Their coral ripeness perhaps best explained her allure in that he just wanted to kiss them. In fact he could think of only two words for them: sin incarnate. He could also imagine them clinging in all sorts of ways to his body. But it wasn’t just the lips. There was a brassy confidence, a vitality he recognized. A slight commonness that made her face interesting—her nose and chin a shade too pronounced to be truly beautiful. He’d lay odds on her voice possessing a provocatively uncultured note.
If he’d encountered her in a whorehouse, he’d have put down his fortune to possess her. But here, in rural England, at afternoon tea with every well-bred virgin the county had to offer…
Ridiculous.
Who was this creature? Flaunting the idea of widowhood with these eyes that spoke of dark, intimate, sexual knowledge.
Her husband—whoever he’d been—must have gone kicking and screaming to his grave, to be dragged from this bird of paradise. Any man would. Even he, standing in the doorway, only able to imagine how it would feel to possess that ripe sin of a mouth, felt his blood burn with painful longing, his groin tighten at…that ripe sin of a mouth.
Memory stirred from its lavender press, stirred faintly like autumn leaves rustling along the alleyways of his mind. Christmas Eve. Ten years ago.
Lady Wentworth had been such a generous hostess, the best in the county, and her parties had always been bright, glittering affairs. Especially her Christmas ones. It had taken him no time at all to dance too little and drink too damned much.
Of course he had drunk too much. Why not? In those days he was a reckless young blade doing everything entirely too fast, and he always drank too damned much. He did everything too damned much. Hell, he had to make up for Ardent, didn’t he? The family’s precious boy, who prayed and went to church and recited the bible in Latin. That was why Devorlane had been in the coach, alone, his head hanging out the coach window, going home in disgrace. Again.

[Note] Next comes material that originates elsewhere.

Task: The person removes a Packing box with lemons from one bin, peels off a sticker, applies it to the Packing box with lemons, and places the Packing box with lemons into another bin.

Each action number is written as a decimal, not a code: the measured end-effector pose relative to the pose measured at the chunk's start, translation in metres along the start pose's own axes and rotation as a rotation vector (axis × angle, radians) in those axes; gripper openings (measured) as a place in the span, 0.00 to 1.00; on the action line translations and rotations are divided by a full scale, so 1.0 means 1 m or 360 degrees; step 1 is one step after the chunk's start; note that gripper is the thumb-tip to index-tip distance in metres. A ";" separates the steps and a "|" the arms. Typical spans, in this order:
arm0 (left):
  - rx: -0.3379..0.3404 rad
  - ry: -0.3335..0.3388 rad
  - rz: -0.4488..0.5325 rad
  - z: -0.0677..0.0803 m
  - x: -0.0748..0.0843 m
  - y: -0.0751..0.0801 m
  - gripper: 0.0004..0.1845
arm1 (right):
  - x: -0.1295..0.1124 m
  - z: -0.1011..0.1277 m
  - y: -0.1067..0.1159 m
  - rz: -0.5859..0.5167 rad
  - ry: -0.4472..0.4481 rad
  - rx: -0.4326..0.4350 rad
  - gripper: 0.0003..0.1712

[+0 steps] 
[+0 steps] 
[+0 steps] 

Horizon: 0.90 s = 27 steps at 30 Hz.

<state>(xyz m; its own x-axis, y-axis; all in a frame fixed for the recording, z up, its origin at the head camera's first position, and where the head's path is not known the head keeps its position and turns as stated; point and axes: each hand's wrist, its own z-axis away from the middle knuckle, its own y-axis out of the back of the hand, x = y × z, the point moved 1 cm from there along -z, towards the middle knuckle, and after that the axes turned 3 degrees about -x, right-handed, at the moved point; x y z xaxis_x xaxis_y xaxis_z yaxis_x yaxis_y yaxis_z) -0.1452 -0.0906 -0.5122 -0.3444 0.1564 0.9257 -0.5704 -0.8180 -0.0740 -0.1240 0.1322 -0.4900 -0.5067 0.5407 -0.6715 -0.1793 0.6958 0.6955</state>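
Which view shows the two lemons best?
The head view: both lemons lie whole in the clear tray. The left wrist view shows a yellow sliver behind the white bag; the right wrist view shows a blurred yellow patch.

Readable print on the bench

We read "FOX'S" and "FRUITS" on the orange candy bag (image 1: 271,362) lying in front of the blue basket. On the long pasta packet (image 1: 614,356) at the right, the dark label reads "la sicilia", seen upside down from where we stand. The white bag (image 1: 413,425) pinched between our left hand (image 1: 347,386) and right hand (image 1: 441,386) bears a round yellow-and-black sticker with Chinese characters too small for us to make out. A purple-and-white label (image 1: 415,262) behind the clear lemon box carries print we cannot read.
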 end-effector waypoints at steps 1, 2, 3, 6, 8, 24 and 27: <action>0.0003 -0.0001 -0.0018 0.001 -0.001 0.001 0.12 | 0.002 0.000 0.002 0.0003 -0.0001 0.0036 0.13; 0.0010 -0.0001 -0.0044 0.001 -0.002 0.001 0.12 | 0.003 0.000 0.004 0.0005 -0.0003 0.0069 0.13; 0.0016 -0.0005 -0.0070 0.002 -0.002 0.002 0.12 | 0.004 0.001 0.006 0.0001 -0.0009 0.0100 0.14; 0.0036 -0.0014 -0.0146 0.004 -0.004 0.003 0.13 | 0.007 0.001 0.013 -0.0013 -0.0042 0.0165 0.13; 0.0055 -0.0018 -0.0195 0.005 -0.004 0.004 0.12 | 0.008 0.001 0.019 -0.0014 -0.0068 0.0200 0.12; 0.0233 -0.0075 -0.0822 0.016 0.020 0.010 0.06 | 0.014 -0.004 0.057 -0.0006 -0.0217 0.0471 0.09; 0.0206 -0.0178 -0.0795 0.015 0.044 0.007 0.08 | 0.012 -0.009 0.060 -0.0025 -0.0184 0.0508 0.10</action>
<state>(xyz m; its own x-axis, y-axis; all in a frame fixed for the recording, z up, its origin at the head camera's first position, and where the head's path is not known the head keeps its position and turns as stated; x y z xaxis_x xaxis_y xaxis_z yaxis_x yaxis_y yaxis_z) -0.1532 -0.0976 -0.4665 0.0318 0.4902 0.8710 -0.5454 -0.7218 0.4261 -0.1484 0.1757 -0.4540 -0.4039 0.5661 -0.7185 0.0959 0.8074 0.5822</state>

“Lady Armstrong?” He tried to quell the uneasy feeling that he had seen this exotic creature before somewhere, and it wasn’t in the ten years he’d just spent in the military either.
Tilly’s nod suggested faint moral discomfort. Despite being three sheets to the wind, clearly she’d still have been a damn sight happier if his gaze had slid to one of the other girls in the room. A younger one who didn’t have the encumbrance of a former association, who she herself could neatly control, who wasn’t in deepest mourning.
Mourning? His mind reeled. Talk about brass neck.
“Is she insane? What the hell is she doing here?”
“I know. I know.” Tilly spread one bony hand despairingly. “And I’m so sorry. I know I shouldn’t have let her come. I told Belle. I said, a widow should not flout herself in pulblic—hic—sorry, public, epecially s’in times of war. But you know what Belle is s’like. A boss. An absolute boss.”
The hair had been entirely different, he recalled. Fair in the clear, cold moonlight. So silvery, beneath the magenta hood, he’d actually thought he was gazing at an angel. But luxuriantly disarrayed, as if she’d impossibly tiptoed from some man’s bed, only minutes before.
True, the fire’s glow caressed raven black locks, so tightly bound he had to actively restrain himself from striding across the floor and freeing them from their prison of pins. But there was something very familiar about the widened curve of her lips and the jaunty tilt of her head, something which was getting the same unfortunate reaction from his straining trouser front now as then.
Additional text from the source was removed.